Вечно голодные, мы не сдержались и отдали драгоценную банкноту в обмен на чай и булочки со скумбрией. Мимо окна прошла группа туристов – косой дождь мешал нам рассмотреть, были ли это походники с рюкзаками или просто сумасшедшие. В конце концов, это ведь одно и то же. К середине дня хозяйка кафе решила закрываться: мы были ее единственными посетителями, и она собралась идти домой. Надев рюкзаки, мы вышли навстречу буре.
– Что же, пойдем к Лендс-Энду?
– Да вроде больше делать нечего.
Лендс-Энд, конец земли. Начало и конец эпических путешествий. Приманка для туристов, архитектурная трагедия, экологический кошмар. Истоптанные многочисленными ногами тропинки вели сквозь облака по скалам прямо к уродливой бетонной застройке. Не было видно ни души. Даже фотограф, который вечно дежурит возле указателя на Джон-о’Гротс, сдался и запер дверь покрепче. Мы перелезли через ограждение и сняли несколько залитых дождем фотографий на телефон. Ни праздника, ни торжественной встречи – всего лишь два промокших человека вцепились в столб с указателем. Магазины были закрыты, выставочный центр тоже, даже Артур с рыцарями укрылись где-то в сухом месте. Мы стояли вдвоем среди бетонных стен, и с нас стекала вода.
– Ну что же, вот и всё?
Не успела я это произнести, как на пустую парковку въехал двухэтажный автобус с открытым верхом. Мы пошли к нему – зомби, покидающие постапокалиптическую пустошь. Двери распахнулись. Из них потоком хлынула вода, лившаяся с верхнего этажа.
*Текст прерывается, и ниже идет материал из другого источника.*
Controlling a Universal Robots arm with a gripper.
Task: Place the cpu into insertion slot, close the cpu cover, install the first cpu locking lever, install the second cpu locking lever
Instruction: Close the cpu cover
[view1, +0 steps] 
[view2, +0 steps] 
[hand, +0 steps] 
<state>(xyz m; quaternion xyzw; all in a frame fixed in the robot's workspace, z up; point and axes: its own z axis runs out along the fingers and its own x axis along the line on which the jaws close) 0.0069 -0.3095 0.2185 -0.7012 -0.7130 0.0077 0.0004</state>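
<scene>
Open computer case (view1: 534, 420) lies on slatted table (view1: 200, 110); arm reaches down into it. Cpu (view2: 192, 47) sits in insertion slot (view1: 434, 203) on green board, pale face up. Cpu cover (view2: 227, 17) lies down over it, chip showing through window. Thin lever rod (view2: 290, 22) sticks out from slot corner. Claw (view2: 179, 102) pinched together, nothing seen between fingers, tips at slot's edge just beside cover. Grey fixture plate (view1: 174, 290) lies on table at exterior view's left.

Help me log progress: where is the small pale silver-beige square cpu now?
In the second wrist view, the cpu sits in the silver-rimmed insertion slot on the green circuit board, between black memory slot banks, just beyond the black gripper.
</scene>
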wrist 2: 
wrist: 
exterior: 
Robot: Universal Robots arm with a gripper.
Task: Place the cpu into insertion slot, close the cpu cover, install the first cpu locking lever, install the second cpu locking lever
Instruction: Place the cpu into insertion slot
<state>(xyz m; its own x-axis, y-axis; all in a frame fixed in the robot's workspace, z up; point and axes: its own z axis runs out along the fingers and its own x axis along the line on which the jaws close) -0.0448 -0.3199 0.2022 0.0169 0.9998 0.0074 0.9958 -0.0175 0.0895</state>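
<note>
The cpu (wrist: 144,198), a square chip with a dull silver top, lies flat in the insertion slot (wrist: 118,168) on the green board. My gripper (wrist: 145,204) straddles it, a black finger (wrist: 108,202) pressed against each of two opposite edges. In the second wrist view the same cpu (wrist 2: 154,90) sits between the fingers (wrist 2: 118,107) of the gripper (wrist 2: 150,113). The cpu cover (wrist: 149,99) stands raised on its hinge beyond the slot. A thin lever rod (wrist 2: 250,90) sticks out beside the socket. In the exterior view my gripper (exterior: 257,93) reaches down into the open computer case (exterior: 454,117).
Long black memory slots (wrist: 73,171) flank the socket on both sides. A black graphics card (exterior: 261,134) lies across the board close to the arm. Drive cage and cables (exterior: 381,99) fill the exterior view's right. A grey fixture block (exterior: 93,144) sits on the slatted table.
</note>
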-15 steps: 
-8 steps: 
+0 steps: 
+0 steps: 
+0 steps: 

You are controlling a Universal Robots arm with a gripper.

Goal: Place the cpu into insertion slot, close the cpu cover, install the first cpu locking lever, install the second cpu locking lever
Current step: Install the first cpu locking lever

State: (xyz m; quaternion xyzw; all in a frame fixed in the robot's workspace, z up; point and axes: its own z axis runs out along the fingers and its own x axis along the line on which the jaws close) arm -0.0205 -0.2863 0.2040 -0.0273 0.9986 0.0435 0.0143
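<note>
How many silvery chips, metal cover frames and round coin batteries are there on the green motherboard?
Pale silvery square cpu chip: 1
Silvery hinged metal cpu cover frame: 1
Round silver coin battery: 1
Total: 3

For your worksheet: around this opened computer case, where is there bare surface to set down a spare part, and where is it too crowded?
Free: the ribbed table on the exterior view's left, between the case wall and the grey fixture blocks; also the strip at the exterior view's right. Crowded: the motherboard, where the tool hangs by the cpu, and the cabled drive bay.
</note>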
– Куда идет этот автобус? – Мот пытался перекричать ревущий ветер.
– В Сент-Айвс. Там вовсе не так плохо. А тут просто жуть какая-то.
– И правда жуть.
За плечами у нас было двести пятьдесят с лишним миль боли, усталости, голода и непогоды. Мы могли бы сесть на автобус и уехать, вернуться в родной Уэльс, встать в очередь на получение муниципального жилья для бедных, найти на зиму дешевый кемпинг. Держась за руки, мы смотрели, как перед нами закрываются двери.